Kenapa DHZ memilih nafas tengahan dalam esai untuk debut menara intelektualitasnya? Mungkin hanya Tuhan dan DHZ yang tahu! Dari sisi terminologi esai sendiri tak ada sebuah rumusan yang baku. Esai itu ya coba-coba. Tak bermaksud menjadi sebuah tulisan ilmiah juga tak bertendensi menjadi tulisan fiksi.

Dalam sekujur esainya terbaca sebuah pola yang ajeg. Pola yang umum digunakan para esais. Lead menohok, argumentasi dan data kuat dan ending yang menendang. DHZ tergoda dengan mengawali lead esai dari sebuah pertanyaan. Semacam quo vadis (mau dibawa ke mana). Ini trik DHZ, bila menemukan tema soal Jawa yang membuatnya terbakar dan langsung menggerakkan jemarinya dan secara kinestetik lahirlah esai. Pertanyaan sebagai pintu masuk ke dalam badan esai yang lebih luas dan ending yang mengunci.

Esai yang Njawani
Apa itu Jawa? Jawa di dalam buku ini adalah perilaku atawa dalam bahasa agama dikenal akhlak. Jargon-jargon populer yang dikenal dari Sostrokartono (kakak Kartini) bertebaran di sejumlah esai seperti menang tanpa ngesorke, sugih tanpo bondo dan sekti tanpa aji (hlm. 33, 87, ). Jargon serupa juga muncul seperti menang dadi awu, kalah dadi arang (hlm. 70).

Saking gandrungnya dengan jargon khas Jawa, dia menulis satu esai berjudul Menang Tanpa Merendahkan Lawan (hlm. 83-88). Jargon Jawa dilanggengkan dalam esainya untuk meyakinkan pembaca, khazanah Jawa selalu aktual.

Jargon diciptakan untuk memberikan pedoman bagi tindak tanduk manusia Jawa yang harmonis. Namun, manusia Jawa yang memiliki jargon lain seperti nrima ing pandum dan alon-alon waton kelakon bukan berarti orang yang distigmakan lemah.

Konsep ngalah, ngalih dan ngamuk menjadi bukti manusia Jawa memiliki tahapan dalam merespon situasi dan kondisi yang melingkupinya.
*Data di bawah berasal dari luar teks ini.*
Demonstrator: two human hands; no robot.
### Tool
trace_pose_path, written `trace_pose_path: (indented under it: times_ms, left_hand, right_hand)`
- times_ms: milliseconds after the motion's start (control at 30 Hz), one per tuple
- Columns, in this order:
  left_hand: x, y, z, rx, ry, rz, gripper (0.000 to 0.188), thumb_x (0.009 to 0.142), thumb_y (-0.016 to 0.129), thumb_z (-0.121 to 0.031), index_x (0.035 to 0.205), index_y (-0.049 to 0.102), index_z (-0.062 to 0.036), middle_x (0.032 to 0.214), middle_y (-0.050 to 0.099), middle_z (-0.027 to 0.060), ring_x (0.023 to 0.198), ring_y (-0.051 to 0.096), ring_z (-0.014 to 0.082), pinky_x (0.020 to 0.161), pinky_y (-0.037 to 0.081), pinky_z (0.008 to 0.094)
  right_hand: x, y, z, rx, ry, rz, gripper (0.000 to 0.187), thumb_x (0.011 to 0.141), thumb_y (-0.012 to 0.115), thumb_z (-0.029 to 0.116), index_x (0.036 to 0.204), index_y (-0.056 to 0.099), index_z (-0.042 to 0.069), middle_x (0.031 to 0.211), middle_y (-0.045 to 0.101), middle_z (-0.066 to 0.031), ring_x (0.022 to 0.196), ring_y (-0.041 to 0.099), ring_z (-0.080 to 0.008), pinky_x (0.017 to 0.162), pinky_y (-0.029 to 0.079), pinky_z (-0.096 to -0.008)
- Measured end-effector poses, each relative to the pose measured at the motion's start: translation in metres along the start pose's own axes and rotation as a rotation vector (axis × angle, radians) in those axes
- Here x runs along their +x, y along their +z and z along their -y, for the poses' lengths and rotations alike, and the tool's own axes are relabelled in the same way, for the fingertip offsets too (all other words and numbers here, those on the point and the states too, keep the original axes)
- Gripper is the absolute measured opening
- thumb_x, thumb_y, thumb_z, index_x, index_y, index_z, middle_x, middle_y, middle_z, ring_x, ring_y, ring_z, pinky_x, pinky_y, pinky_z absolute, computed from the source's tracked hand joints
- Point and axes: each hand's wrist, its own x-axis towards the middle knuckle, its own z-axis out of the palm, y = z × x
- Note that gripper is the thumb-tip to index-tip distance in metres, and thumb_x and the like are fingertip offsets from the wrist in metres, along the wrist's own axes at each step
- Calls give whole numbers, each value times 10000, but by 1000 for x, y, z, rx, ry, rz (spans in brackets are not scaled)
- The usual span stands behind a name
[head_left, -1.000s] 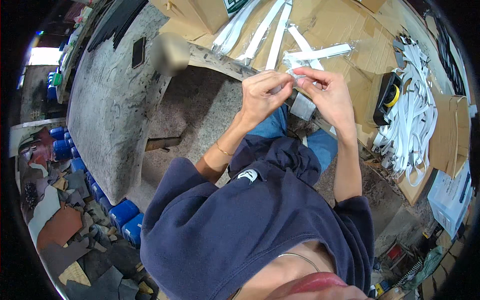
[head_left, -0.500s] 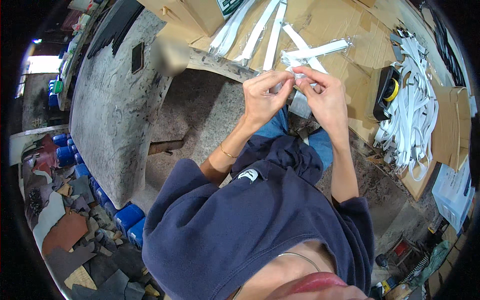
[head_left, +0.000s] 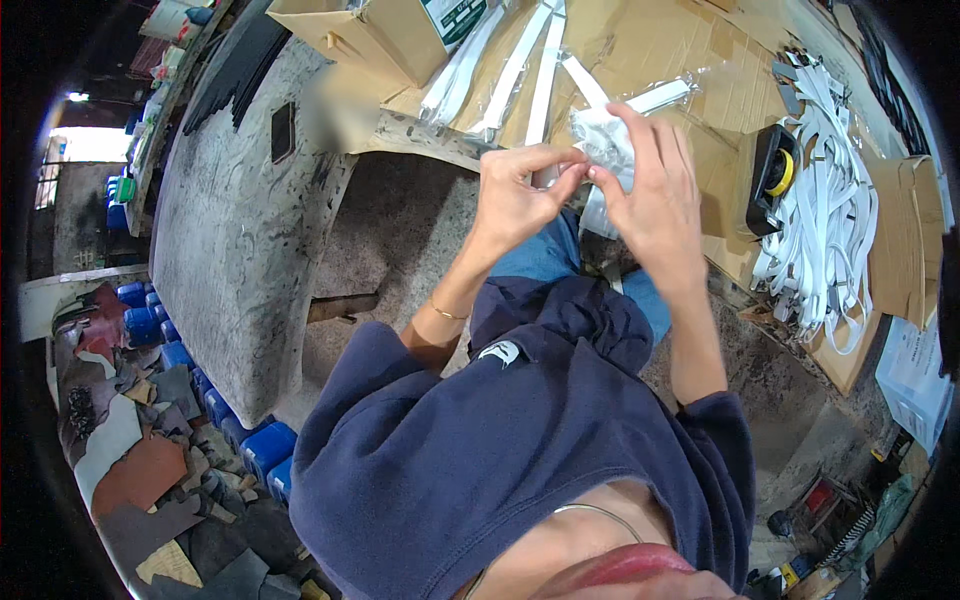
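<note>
Holding a small clear plastic bag (head_left: 603, 150) up between us and the cardboard-covered bench (head_left: 730, 90), we pinch its near edge from both sides. Our left hand (head_left: 515, 195) nips it with thumb and forefinger; our right hand (head_left: 655, 200) pinches it too, other fingers loosely spread. White strips (head_left: 825, 210) lie well right.
</note>
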Motion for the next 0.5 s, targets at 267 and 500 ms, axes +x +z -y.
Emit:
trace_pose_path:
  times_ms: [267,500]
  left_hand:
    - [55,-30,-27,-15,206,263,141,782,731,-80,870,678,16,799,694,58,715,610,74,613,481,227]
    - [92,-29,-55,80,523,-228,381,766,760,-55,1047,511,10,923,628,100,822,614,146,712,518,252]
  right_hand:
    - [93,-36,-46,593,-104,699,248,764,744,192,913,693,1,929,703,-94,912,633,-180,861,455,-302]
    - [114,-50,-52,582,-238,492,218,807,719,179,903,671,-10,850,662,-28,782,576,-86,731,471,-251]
Satu-dua kali disakiti mungkin akan ngalah dan ngalih, tapi bisa terus-menerus dizolimi, bisa jadi akan ngamuk (hlm. 73-75).
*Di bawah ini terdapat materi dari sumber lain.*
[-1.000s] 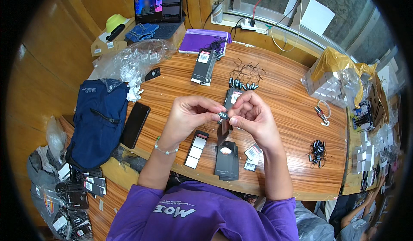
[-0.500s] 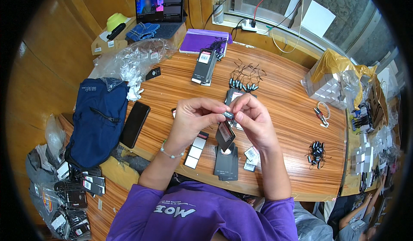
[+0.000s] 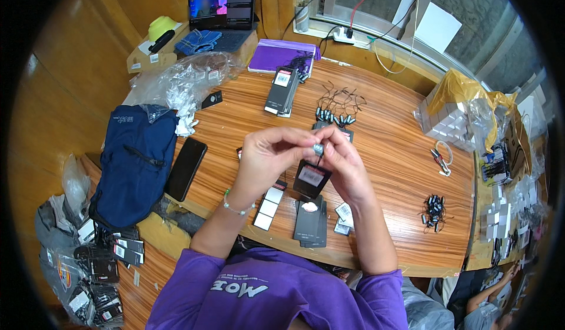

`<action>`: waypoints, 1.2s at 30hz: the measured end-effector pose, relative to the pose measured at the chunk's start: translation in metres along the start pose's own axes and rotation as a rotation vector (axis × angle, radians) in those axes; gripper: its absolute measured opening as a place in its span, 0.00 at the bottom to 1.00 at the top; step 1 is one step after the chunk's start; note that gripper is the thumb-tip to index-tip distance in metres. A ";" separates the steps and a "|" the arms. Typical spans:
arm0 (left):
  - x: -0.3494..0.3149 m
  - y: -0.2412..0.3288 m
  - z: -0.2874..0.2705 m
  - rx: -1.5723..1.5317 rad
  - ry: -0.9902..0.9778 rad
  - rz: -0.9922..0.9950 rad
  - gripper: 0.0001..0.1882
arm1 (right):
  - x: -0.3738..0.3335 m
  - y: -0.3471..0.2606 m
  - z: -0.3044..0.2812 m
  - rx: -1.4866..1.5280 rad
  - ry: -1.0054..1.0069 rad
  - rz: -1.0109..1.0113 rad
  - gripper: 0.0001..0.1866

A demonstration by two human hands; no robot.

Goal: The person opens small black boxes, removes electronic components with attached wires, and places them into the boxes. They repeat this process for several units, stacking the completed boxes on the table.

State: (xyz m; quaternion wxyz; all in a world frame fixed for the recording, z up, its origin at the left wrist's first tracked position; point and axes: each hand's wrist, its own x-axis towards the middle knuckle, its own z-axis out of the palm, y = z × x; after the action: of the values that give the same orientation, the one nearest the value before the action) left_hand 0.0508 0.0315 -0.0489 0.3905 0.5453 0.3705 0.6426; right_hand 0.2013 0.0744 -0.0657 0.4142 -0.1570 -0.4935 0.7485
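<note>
Over the middle of the table, my left hand (image 3: 265, 158) and my right hand (image 3: 348, 168) meet with fingers pinched. Between their fingertips shows a small grey plastic string seal (image 3: 318, 149). A black hang tag (image 3: 311, 177) with a white barcode sticker dangles below it on a dark cord. Just beneath lies a stack of black tags (image 3: 310, 227). Left of that stack is a strip of white stickers (image 3: 270, 208), and to its right are small barcode labels (image 3: 344, 217). Beyond my hands, several string seals with black cords (image 3: 335, 117) lie in a row across more tags, partly hidden.
Another tag stack (image 3: 280, 91) lies farther back near a purple folder (image 3: 276, 56). A phone (image 3: 186, 170) and a navy bag (image 3: 134, 162) are at left. Pliers (image 3: 440, 161), a pile of seals (image 3: 434, 212) and white boxes (image 3: 450, 118) occupy the right side.
The hanging tag has swung round from a tilted position, and its barcode sticker now faces up to me. My fingertips have drawn closer together around the seal, with the right hand slightly lower.
</note>
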 end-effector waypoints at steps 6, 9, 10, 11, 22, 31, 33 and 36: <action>0.032 -0.012 -0.011 0.189 -0.169 -0.098 0.13 | 0.003 -0.003 -0.019 -0.048 -0.087 0.123 0.17; 0.040 -0.033 -0.006 0.442 -0.004 0.132 0.16 | 0.007 -0.020 -0.031 0.144 0.167 -0.029 0.13; 0.041 -0.044 -0.008 0.462 -0.017 0.091 0.17 | 0.006 -0.028 -0.047 0.157 0.248 -0.125 0.13; 0.041 -0.052 -0.008 0.530 -0.095 0.053 0.17 | 0.001 -0.040 -0.059 0.212 0.328 -0.176 0.12; 0.054 -0.126 0.005 0.939 -0.300 -0.230 0.28 | -0.036 -0.094 -0.126 0.429 0.332 -0.431 0.11; 0.070 -0.146 0.002 0.939 -0.305 -0.029 0.14 | -0.036 -0.095 -0.127 0.418 0.274 -0.432 0.11; 0.073 -0.149 0.000 0.814 -0.249 -0.006 0.11 | -0.036 -0.094 -0.125 0.407 0.264 -0.427 0.11; 0.078 -0.149 -0.009 0.697 -0.245 -0.052 0.09 | -0.034 -0.094 -0.123 0.406 0.260 -0.418 0.11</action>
State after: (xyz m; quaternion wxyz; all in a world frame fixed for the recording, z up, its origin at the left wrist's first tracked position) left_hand 0.0486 0.1647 -0.1527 0.2389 0.7089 0.5313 0.3977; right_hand 0.3450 0.1388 -0.0472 0.6416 -0.0605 -0.2986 0.7039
Sebagai esais, DHZ mau tak mau mengikuti trending topic di masyarakat. Esai-esainya menyuguhkan isu aktual yang terentang dalam beberapa tahun terakhir seperti soal plagiasi Anggito Abimanyu (hlm. 63-69), novel sebagai pengganti skripsi (hlm. 133-139) sampai Kongres Bahasa Jawa (hlm. 125-131). Isu yang kini sebagian besar telah dilupakan masyarakat akibat tsunami informasi, namun berkat kekuatan esainya, pembaca tak perlu mengingat konteksnya. Hanya perlu melihat ending dari tulisannya yang merupakan nilai penting serupa petuah yang disamarkan bagi kebanyakan orang.
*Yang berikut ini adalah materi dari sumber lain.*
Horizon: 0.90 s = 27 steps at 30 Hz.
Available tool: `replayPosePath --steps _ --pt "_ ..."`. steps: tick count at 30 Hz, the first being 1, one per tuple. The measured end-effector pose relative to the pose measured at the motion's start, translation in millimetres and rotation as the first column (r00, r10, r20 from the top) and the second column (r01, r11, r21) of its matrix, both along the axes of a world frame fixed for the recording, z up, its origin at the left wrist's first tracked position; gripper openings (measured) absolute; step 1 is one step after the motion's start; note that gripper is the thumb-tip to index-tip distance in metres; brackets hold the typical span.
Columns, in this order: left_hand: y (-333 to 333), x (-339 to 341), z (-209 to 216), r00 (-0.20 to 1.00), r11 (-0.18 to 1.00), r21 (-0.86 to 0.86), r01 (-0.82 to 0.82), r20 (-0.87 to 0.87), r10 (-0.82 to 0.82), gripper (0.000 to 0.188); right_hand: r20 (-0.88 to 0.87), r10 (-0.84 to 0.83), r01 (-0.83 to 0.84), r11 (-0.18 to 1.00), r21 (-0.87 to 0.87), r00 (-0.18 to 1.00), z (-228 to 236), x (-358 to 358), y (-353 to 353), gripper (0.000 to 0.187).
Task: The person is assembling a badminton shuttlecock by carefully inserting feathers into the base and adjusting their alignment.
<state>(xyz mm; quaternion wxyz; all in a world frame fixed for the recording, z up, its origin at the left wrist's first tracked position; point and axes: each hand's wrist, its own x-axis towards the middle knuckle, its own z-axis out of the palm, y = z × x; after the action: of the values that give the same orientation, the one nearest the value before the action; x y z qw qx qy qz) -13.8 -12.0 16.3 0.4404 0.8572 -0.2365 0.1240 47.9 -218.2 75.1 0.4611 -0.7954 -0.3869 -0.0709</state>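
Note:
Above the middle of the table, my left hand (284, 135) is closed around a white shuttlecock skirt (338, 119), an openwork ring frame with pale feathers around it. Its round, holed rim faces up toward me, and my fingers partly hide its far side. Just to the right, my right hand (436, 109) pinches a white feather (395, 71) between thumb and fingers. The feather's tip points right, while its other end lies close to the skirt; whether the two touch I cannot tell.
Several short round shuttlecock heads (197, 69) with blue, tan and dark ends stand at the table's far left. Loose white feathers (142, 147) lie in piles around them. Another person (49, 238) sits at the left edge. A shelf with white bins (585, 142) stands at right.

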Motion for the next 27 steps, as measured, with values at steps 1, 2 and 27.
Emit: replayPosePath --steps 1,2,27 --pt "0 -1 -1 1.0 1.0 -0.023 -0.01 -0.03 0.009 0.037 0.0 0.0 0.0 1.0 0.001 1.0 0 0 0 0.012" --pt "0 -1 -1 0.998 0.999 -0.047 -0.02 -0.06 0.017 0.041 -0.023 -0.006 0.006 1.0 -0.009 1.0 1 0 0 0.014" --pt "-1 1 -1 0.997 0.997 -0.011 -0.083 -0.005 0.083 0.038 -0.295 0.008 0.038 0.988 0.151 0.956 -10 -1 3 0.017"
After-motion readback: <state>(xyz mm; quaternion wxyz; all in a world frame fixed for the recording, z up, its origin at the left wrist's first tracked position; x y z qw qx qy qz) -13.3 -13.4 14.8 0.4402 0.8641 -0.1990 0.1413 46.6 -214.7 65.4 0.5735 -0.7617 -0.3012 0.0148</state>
Pola esainya adalah Jawa itu sendiri yang baginya manis di depan, tapi pahit di belakang. Kalimat  khas orang Jawa seperti dia tulis (hlm. 87), “..yang Anda sampaikan itu bagus, namun lebih baik jiwa..” dan “..mungkin lebih baik jika demikian..”

Barangkali itu basa-basi untuk menunjukkan ketidaksetujuan dan maksud lain terhadap hal apapun dari lawan bicara. Lebih jauh lagi, basa-basi ujungnya bukan hal yang nirmakna, tetapi mulia, karena mengedepankan kerukunan. Pola komunikasi Jawa itu hanya salah satu contoh yang mengambarkan juga esai-esainya yang manis di awal, namun pahit di belakang.

Pahit beda dengan tidak enak dalam urusan lidah. Pahit di akhir serupa kejujuran yang dibalut ungkapan manis, sehingga hanya orang-orang yang menurut dia waskita dan tanggap ing sasmita yang mampu membaca setiap pasemon dari sikap manusia Jawa.

Sikap DHZ terang benderang pada setiap akhir paragraf. Pola esainya ini menempatkan ending sebagai jawaban dari lead. Pada lead¸kalimatnya menohok, namun di ending penuh pasemon. Ketika DHZ menulis lead bernada quo vadis bahasa Jawa pada ranah Kementrian Pendidikan dan Kebudayaan, pada paragraf terakhir dia mengembalikannya kepada khalayak, ”..hendak kubawa ke mana bahasa Jawa?”. (hlm. 105-110).

Dengan demikian, esai-esai DHZ berjejak kuat pada cerita pewayangan, kearifan jargon Jawa, deret hitung, argumentasi yang retoris dan renyah serta kata akhir yang membuai sekaligus menjatuhkan. Makjleb! [Zakki Amali]

*Disampaikan pada bincang buku esai-esai budaya Dhoni Zustiyantoro, di Nir Café & Space, Patemon, Gunungpati, Kota Semarang, Selasa (19/12/2017).